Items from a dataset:
▶

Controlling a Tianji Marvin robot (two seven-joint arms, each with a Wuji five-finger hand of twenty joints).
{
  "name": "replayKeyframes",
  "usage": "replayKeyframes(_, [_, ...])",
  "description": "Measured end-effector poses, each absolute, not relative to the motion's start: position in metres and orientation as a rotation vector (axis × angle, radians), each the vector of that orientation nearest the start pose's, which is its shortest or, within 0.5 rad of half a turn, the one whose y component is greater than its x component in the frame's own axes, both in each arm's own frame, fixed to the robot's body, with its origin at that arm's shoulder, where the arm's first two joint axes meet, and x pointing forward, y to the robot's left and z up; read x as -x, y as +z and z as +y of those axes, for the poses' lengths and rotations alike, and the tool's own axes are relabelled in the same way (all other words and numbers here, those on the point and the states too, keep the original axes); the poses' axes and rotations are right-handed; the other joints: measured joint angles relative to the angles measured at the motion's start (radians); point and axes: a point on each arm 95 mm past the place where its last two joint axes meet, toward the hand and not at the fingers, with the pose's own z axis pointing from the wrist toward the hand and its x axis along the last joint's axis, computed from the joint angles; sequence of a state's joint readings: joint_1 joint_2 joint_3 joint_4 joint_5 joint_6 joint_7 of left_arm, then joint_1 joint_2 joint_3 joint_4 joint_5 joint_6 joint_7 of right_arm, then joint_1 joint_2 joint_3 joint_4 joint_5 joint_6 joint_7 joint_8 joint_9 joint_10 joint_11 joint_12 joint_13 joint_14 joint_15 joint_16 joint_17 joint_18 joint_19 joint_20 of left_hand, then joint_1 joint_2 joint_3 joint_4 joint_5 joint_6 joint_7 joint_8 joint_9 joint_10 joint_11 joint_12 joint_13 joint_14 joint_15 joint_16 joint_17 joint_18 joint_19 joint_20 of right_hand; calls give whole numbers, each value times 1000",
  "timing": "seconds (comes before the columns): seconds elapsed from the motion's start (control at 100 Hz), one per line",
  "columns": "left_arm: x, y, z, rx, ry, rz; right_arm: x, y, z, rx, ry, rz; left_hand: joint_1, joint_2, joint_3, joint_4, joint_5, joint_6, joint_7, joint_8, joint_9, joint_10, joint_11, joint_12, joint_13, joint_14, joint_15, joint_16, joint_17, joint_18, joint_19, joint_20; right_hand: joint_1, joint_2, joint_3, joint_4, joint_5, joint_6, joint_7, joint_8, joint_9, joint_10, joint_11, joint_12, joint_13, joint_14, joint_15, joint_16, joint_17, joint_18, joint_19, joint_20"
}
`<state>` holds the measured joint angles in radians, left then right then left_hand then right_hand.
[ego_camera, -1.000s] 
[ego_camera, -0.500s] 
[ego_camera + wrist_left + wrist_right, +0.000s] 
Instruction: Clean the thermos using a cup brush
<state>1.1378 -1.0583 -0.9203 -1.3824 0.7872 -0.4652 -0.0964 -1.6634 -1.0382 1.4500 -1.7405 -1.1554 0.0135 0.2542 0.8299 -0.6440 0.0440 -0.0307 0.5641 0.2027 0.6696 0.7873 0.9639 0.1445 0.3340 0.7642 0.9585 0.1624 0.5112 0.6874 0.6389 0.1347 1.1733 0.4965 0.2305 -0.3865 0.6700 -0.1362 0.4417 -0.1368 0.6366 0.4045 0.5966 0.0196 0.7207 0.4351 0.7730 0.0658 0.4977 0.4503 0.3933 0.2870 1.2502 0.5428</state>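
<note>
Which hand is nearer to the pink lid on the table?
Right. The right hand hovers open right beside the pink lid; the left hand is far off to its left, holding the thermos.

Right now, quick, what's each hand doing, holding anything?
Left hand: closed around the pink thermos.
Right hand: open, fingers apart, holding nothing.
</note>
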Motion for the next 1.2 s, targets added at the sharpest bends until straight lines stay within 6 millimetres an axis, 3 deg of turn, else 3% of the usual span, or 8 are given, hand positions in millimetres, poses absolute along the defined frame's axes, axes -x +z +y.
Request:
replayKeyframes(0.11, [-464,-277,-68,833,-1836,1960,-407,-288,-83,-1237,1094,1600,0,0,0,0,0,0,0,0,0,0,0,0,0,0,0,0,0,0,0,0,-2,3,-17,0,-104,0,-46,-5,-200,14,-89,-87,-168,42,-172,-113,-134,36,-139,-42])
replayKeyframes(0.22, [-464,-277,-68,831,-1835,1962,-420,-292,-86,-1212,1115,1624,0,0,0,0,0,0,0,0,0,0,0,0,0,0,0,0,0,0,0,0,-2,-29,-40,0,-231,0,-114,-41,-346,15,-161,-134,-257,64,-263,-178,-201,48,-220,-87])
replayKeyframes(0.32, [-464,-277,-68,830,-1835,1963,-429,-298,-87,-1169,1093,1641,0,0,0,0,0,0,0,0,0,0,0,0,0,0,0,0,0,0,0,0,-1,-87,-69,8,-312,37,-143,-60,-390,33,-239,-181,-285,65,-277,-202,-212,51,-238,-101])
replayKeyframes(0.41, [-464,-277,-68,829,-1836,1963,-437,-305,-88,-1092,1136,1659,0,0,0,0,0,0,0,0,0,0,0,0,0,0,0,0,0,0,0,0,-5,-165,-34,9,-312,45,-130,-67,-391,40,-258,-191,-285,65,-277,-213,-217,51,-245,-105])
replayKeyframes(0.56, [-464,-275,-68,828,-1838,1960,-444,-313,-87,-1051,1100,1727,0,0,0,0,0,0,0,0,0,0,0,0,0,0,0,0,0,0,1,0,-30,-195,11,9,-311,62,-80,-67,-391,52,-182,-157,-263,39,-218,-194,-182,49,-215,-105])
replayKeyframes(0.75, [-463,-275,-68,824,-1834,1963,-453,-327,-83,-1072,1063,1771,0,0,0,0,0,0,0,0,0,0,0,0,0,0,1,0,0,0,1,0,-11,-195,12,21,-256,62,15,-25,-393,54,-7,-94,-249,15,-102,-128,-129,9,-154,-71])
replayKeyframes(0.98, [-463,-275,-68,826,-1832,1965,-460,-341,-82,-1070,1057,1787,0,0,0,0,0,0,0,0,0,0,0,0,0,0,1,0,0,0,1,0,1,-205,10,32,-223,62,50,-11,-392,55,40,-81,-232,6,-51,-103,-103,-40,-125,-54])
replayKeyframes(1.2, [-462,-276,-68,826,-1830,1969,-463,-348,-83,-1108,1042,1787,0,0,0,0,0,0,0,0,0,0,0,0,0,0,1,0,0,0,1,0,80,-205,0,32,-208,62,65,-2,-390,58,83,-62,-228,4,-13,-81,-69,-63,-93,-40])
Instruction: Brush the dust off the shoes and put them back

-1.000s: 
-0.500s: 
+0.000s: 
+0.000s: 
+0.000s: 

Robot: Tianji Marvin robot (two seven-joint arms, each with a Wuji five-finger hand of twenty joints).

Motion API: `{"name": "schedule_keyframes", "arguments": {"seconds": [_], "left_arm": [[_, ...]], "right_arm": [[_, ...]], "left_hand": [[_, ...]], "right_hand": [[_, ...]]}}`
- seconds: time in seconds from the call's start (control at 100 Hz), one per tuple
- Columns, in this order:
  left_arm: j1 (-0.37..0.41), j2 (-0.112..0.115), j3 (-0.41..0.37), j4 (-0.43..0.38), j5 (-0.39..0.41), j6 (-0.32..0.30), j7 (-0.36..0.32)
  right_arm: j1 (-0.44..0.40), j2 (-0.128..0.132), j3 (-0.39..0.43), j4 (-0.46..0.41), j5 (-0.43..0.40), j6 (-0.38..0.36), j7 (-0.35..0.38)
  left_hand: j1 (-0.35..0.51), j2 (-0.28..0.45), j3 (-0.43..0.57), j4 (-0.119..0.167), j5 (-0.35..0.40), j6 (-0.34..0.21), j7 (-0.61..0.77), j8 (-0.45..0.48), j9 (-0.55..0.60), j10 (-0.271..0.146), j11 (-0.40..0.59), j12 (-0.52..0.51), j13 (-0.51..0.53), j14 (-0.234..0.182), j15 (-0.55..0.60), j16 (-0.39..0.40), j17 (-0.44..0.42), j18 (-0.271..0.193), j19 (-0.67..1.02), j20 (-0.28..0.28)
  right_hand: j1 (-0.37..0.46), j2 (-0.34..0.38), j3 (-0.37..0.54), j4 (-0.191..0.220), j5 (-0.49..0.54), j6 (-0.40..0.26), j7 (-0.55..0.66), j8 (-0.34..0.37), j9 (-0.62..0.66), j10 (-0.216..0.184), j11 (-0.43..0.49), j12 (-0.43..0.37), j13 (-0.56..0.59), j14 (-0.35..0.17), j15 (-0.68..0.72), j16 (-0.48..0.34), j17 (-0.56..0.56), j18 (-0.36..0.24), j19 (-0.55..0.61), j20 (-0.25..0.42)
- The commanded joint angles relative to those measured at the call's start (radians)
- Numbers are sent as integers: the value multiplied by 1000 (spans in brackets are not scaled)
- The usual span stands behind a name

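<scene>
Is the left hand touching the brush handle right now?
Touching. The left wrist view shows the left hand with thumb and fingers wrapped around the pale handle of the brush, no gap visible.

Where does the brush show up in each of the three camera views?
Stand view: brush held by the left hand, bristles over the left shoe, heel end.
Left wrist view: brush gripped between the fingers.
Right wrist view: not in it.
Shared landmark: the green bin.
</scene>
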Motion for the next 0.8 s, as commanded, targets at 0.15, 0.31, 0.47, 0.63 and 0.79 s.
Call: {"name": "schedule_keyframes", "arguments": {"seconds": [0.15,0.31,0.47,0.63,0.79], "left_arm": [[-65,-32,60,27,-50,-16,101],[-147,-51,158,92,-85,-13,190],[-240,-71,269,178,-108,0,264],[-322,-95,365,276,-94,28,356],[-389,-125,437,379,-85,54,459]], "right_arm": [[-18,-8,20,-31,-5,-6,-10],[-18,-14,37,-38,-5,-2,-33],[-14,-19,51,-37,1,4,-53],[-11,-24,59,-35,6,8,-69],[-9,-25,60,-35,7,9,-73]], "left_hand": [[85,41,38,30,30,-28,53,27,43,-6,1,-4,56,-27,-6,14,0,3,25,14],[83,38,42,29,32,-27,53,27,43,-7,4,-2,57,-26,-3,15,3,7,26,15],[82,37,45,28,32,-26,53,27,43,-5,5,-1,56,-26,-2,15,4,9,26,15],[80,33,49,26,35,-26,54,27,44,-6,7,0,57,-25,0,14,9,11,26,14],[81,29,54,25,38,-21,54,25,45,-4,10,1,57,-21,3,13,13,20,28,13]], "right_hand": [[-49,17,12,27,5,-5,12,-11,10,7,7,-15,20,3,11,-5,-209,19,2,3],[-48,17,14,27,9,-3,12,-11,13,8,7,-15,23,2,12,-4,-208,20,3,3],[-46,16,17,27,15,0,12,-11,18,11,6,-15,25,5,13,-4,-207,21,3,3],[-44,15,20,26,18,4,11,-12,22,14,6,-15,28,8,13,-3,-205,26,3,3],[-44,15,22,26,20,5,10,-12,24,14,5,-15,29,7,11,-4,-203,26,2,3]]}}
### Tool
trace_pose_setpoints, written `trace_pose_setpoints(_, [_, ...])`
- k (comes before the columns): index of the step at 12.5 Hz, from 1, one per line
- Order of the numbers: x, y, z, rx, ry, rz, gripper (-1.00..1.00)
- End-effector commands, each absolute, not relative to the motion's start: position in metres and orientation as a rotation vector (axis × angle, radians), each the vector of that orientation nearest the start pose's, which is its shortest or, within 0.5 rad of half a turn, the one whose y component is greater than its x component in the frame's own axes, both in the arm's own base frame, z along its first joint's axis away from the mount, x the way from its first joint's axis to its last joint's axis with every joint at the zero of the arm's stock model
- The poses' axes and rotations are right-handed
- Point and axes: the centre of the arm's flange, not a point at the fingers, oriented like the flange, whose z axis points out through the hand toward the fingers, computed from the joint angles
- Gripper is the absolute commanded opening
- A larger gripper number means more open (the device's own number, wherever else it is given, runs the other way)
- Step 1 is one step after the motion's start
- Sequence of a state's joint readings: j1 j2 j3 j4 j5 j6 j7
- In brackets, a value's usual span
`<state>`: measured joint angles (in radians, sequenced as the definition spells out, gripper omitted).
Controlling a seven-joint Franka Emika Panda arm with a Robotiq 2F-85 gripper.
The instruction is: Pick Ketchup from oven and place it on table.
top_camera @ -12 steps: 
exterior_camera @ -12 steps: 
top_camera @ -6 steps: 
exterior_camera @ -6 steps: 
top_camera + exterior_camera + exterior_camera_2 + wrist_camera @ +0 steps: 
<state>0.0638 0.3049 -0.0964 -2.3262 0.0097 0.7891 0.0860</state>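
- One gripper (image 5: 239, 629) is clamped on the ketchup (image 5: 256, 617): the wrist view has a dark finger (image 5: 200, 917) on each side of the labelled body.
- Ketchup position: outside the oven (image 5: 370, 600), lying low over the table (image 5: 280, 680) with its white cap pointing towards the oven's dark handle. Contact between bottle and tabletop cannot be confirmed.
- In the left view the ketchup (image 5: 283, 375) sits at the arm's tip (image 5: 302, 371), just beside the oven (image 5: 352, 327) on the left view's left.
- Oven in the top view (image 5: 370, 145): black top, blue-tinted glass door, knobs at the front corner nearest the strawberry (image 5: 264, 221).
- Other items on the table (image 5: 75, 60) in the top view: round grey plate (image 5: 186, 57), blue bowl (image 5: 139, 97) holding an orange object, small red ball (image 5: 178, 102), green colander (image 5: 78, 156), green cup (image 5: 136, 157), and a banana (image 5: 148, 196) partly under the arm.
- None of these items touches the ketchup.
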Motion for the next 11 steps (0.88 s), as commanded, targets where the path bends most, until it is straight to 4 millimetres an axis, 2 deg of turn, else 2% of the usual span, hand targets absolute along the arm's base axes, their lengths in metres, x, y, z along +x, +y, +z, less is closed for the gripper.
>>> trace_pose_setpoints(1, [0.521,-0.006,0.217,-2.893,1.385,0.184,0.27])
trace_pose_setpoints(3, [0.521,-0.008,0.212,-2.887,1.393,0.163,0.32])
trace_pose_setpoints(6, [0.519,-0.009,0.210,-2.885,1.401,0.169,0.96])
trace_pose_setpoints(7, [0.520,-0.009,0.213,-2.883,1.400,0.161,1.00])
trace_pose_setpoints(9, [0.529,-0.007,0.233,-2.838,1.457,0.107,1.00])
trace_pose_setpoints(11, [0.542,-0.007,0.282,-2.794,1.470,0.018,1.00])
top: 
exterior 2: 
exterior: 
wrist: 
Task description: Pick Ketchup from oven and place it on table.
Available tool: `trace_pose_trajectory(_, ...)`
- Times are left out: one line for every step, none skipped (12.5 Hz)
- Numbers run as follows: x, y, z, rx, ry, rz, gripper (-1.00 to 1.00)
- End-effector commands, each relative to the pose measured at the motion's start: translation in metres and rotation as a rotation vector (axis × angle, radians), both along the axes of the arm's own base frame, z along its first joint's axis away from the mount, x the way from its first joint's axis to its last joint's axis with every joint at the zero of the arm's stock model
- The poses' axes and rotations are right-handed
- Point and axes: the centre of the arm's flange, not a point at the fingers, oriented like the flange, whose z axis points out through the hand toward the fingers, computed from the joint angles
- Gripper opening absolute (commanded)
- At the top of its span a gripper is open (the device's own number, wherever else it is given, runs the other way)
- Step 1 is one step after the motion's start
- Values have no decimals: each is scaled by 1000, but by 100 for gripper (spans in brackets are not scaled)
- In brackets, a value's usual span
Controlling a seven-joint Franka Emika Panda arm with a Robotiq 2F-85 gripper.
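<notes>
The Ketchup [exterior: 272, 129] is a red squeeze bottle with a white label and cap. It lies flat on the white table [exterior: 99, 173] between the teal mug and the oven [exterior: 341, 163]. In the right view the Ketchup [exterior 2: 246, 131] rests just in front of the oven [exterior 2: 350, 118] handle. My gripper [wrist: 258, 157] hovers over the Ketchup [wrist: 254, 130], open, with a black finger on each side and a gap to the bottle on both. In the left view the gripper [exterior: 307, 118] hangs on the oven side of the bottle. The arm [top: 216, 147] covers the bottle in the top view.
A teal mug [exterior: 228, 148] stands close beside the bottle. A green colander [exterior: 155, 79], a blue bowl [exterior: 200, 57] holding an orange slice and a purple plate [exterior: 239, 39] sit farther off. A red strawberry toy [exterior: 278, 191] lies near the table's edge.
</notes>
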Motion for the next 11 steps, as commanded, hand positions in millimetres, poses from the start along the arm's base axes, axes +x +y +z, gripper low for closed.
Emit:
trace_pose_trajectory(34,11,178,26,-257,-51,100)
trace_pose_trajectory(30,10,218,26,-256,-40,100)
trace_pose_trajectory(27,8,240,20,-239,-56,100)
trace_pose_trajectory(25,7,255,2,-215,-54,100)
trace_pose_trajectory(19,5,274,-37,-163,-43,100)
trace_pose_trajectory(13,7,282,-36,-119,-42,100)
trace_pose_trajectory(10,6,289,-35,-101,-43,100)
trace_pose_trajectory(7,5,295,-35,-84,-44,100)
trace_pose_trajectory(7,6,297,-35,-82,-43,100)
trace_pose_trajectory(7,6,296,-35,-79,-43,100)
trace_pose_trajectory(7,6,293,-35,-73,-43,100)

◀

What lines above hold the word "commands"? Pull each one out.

- End-effector commands, each absolute, not relative to the motion's start: position in metres and orientation as a rotation vector (axis × angle, radians), each the vector of that orientation nearest the start pose's, which is its shortest or, within 0.5 rad of half a turn, the one whose y component is greater than its x component in the frame's own axes, both in the arm's own base frame, z along its first joint's axis away from the mount, x the way from its first joint's axis to its last joint's axis with every joint at the zero of the arm's stock model
- End-effector commands, each relative to the pose measured at the motion's start: translation in metres and rotation as a rotation vector (axis × angle, radians), both along the axes of the arm's own base frame, z along its first joint's axis away from the mount, x the way from its first joint's axis to its last joint's axis with every joint at the zero of the arm's stock model

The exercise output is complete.